WORK ITEM:
Although the entries contain pictures, only their text goes into the copy, set down exactly.

[Source data]

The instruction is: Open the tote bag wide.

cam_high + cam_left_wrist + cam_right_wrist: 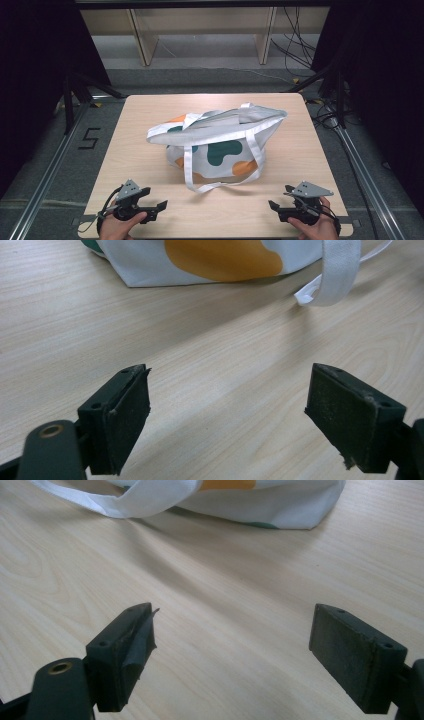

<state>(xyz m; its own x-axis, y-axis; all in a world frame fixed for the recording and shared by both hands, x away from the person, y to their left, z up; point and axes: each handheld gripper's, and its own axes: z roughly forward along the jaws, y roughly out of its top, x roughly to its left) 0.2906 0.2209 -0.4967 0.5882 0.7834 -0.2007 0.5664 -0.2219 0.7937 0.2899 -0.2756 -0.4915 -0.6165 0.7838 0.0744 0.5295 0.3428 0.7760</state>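
Observation:
A white tote bag (pixel 220 142) with green and orange blotches stands slumped in the middle of the wooden table (pixel 135 150). Its long strap (pixel 210 186) droops onto the tabletop toward the near side. My left gripper (pixel 156 209) rests near the front left edge, held by a hand, jaws open and empty. My right gripper (pixel 277 209) sits near the front right edge, likewise open and empty. In the left gripper view, the bag's orange patch (pixel 222 257) and strap loop (pixel 335 275) lie ahead of the open left gripper (pixel 227 420). The right gripper view shows the bag's lower edge (pixel 280 510) beyond the open right gripper (pixel 230 660).
Black frame rails (pixel 45 170) run along both sides of the table. Cables (pixel 300 45) trail on the floor at the back right. A wooden shelf unit (pixel 200 30) stands behind the table. Bare tabletop lies between the bag and both grippers.

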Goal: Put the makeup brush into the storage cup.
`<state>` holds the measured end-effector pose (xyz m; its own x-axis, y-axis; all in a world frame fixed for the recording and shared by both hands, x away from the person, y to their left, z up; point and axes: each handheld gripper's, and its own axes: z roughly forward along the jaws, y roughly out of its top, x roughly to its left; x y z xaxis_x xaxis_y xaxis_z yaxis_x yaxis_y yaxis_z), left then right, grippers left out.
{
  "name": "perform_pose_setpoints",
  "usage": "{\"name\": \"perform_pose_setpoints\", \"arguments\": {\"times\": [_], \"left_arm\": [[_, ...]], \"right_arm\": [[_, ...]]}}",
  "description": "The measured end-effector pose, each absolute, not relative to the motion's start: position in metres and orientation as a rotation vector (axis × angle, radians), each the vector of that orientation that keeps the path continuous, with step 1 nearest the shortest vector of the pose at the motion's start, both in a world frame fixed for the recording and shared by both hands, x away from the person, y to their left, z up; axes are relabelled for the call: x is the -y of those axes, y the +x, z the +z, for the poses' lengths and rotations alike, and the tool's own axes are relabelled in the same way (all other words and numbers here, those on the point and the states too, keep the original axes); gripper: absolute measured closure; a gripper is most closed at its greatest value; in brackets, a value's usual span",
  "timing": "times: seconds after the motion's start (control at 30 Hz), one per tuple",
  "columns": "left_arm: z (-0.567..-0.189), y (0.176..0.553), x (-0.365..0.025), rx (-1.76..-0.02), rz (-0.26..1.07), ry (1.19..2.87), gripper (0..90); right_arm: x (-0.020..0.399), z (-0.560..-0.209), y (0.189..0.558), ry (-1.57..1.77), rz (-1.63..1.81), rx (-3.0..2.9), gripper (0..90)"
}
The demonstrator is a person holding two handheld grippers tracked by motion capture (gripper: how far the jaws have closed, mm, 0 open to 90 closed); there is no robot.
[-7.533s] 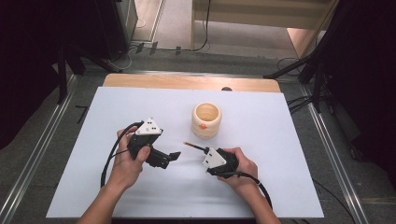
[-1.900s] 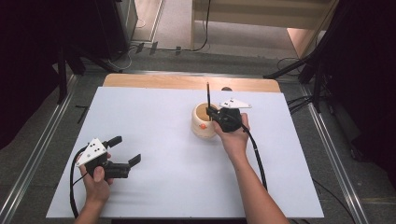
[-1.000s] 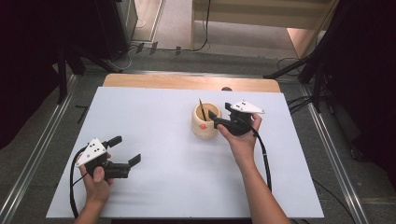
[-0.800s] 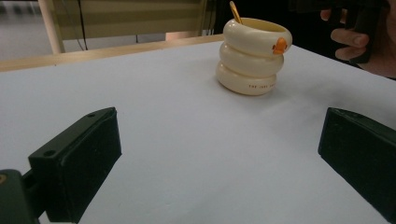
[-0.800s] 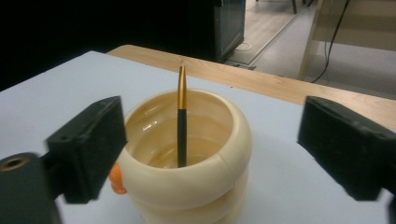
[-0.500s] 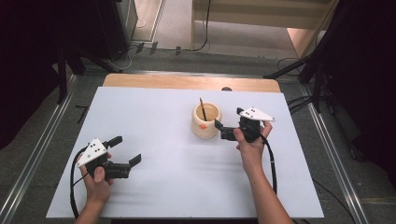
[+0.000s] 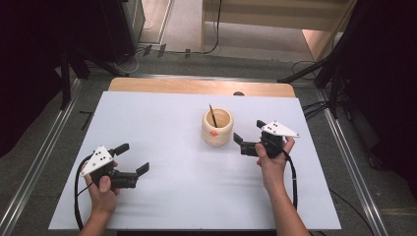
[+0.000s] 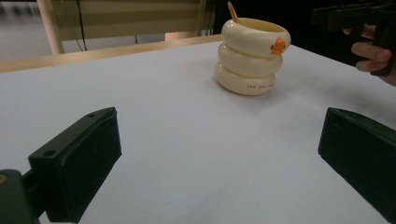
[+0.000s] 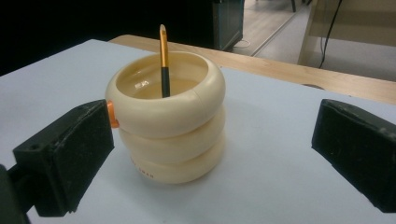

FINISHED TASK:
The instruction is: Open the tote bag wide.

cam_high + cam_left_wrist + cam_right_wrist: 

<state>(xyz m; its own x-axis, y-axis; all in a world frame fixed for the recording and shared by both hands, x away from the person, y to their left, z up; point and axes: each handheld gripper's, and its own axes: z roughly forward along the jaws, y roughly out of its top, x roughly to its left) 0.2906 0.2209 -0.4967 0.5882 0.7834 -0.2007 0.5664 -0.2219 0.7937 0.2899 -0.2756 -0.4915 -0.6165 0.7838 0.0744 0.5295 0.3428 0.7760</state>
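Observation:
A white tote bag (pixel 220 142) with green and orange blotches stands slumped in the middle of the wooden table (pixel 135 150). Its long strap (pixel 210 186) droops onto the tabletop toward the near side. My left gripper (pixel 156 209) rests near the front left edge, held by a hand, jaws open and empty. My right gripper (pixel 277 209) sits near the front right edge, likewise open and empty. In the left gripper view, the bag's orange patch (pixel 222 257) and strap loop (pixel 335 275) lie ahead of the open left gripper (pixel 227 420). The right gripper view shows the bag's lower edge (pixel 280 510) beyond the open right gripper (pixel 230 660).
Black frame rails (pixel 45 170) run along both sides of the table. Cables (pixel 300 45) trail on the floor at the back right. A wooden shelf unit (pixel 200 30) stands behind the table. Bare tabletop lies between the bag and both grippers.
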
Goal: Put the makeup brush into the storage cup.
`<state>` holds the measured end-effector pose (xyz m; its own x-axis, y-axis; all in a world frame fixed for the recording and shared by both hands, x away from the person, y to their left, z up; point and axes: each handheld gripper's, and its own axes: z roughly forward along the jaws, y roughly out of its top, x roughly to its left; x y z xaxis_x xaxis_y xaxis_z yaxis_x yaxis_y yaxis_z), left then right, grippers left out.
{
  "name": "perform_pose_setpoints",
  "usage": "{\"name\": \"perform_pose_setpoints\", \"arguments\": {\"times\": [_], \"left_arm\": [[_, ...]], \"right_arm\": [[_, ...]]}}",
  "description": "The measured end-effector pose, each absolute, not relative to the motion's start: position in metres and orientation as a rotation vector (axis × angle, radians), each the vector of that orientation that keeps the path continuous, with step 1 nearest the shortest vector of the pose at the motion's start, both in a world frame fixed for the recording and shared by both hands, x away from the person, y to their left, z up; axes are relabelled for the call: x is the -y of those axes, y the +x, z the +z, for the poses' lengths and rotations alike, and the tool's own axes are relabelled in the same way (all other words and numbers here, those on the point and the states too, keep the original axes); gripper: absolute measured closure; a gripper is most closed at its greatest value; in brackets, a value's usual span",
  "timing": "times: seconds after the motion's start (control at 30 Hz), one per tuple",
  "columns": "left_arm: z (-0.567..-0.189), y (0.176..0.553), x (-0.365..0.025), rx (-1.76..-0.02), rz (-0.26..1.07), ry (1.19..2.87), gripper (0..90); right_arm: x (-0.020..0.399), z (-0.560..-0.209), y (0.189..0.558), ry (-1.57..1.77), rz (-1.63..1.81), rx (-3.0..2.9), gripper (0..90)"
}
The demonstrator is a person holding two handheld grippers tracked by motion capture (gripper: how far the jaws have closed, mm, 0 open to 90 closed); there is no robot.
[-7.533s] 
[-1.900s] 
[-1.000s] 
[-0.800s] 
[-0.800s] 
[-0.500s] 
[+0.000s] 
[+0.000s] 
[+0.000s] 

This answer leaves nothing further to address.